**EXERCISE OBJECTIVE**: Only the lines below from the one that holds "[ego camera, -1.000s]" through the one that holds "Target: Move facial" should appear in the answer, copied exactly, end lines included and pictures omitted.

--------------------

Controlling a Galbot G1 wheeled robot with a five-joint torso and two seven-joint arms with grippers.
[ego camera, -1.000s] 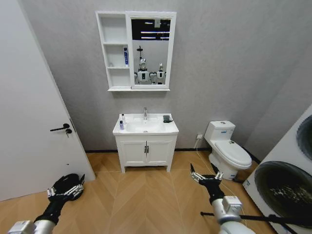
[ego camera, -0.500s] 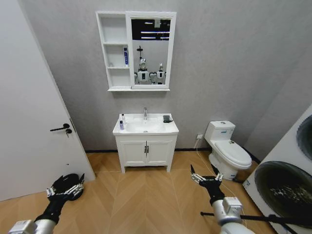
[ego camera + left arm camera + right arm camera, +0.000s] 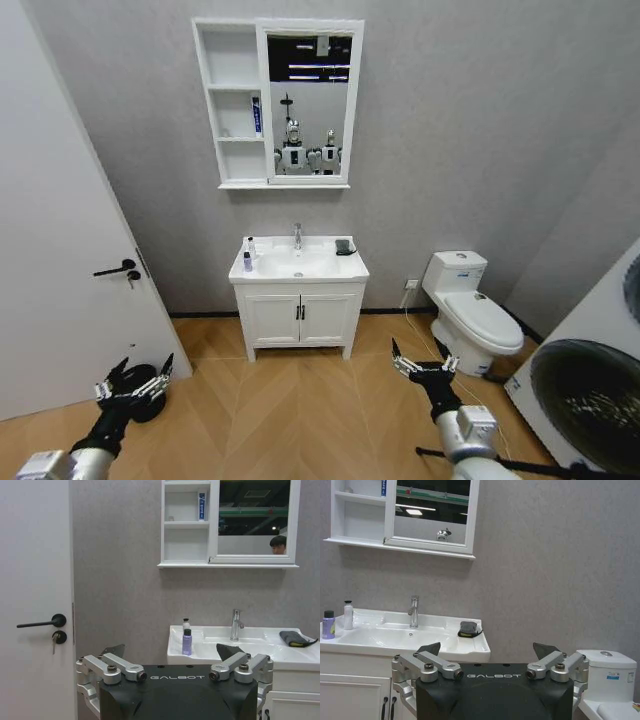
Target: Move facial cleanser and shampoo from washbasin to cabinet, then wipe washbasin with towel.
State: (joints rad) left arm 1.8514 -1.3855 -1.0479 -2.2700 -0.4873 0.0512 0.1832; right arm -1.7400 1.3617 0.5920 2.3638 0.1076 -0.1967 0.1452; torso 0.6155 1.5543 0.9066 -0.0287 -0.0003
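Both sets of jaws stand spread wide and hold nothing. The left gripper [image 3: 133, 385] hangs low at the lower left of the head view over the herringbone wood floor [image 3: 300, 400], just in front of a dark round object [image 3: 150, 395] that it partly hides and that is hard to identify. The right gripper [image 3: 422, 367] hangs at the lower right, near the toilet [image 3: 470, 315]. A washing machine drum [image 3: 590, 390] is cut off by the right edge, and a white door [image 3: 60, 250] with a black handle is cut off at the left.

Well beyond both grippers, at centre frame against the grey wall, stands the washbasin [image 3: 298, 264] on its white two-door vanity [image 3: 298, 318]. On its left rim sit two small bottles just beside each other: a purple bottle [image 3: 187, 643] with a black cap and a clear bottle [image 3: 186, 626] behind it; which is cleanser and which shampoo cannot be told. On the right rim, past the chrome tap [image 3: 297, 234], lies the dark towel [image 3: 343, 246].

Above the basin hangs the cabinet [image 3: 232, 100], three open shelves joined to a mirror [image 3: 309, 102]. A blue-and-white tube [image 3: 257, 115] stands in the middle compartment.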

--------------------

**TASK RESPONSE**:
[ego camera, -1.000s] 
[ego camera, -0.500s] 
[ego camera + left arm camera + right arm camera, +0.000s] 
Target: Move facial cleanser and shampoo from washbasin to cabinet, then wipe washbasin with towel.

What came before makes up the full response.